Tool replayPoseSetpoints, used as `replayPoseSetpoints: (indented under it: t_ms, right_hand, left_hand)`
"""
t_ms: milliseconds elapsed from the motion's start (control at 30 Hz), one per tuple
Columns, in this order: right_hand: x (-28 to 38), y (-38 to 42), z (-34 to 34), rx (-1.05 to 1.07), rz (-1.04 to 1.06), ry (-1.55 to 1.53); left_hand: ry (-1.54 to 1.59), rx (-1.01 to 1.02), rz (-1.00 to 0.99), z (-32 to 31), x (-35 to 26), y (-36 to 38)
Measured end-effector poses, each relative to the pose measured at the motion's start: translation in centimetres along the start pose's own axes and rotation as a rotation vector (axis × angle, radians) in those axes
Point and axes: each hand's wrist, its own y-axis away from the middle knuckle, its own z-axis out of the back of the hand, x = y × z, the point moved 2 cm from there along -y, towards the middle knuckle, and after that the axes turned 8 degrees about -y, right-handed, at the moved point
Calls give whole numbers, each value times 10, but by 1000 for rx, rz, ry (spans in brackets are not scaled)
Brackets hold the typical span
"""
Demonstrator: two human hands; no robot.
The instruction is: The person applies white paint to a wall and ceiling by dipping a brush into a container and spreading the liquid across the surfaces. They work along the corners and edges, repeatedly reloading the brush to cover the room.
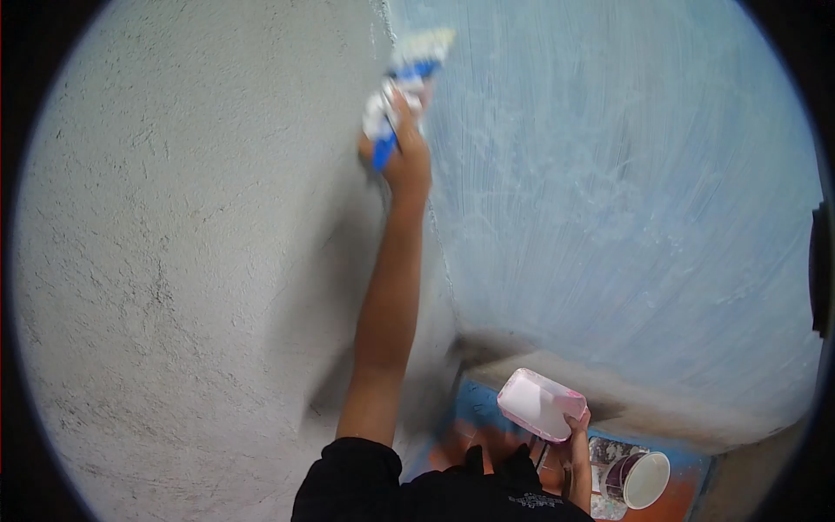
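Brush at the far wall corner; tray near right.
We note left hand clamped on the brush, blurred, bristles by the blue wall; right hand grips the tray. Shirt lettering: we cannot read it.

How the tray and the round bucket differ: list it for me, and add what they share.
Shape: the tray is roughly rectangular with rounded corners; the bucket has a round mouth.
Support: the tray is held at one end by the right hand; no hand holds the bucket.
Colour: the tray has pink along its edges; the bucket shows dark purple on its outside.
Shared: both are open containers with whitish insides.
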Motion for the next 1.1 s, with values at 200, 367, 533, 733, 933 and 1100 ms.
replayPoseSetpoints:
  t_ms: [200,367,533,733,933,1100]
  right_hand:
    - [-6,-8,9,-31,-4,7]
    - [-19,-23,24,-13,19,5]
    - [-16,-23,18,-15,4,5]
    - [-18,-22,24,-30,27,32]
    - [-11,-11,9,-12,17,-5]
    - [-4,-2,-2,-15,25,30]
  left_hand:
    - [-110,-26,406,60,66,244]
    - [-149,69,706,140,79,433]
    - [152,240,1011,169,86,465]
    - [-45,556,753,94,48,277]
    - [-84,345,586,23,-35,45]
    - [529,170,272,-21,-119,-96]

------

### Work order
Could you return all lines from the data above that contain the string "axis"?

### Exercise output
Measured end-effector poses, each relative to the pose measured at the motion's start: translation in centimetres along the start pose's own axes and rotation as a rotation vector (axis × angle, radians) in those axes
Point and axes: each hand's wrist, its own y-axis away from the middle knuckle, its own z-axis out of the back of the hand, x = y × z, the point moved 2 cm from there along -y, towards the middle knuckle, and after that the axes turned 8 degrees about -y, right-handed, at the moved point

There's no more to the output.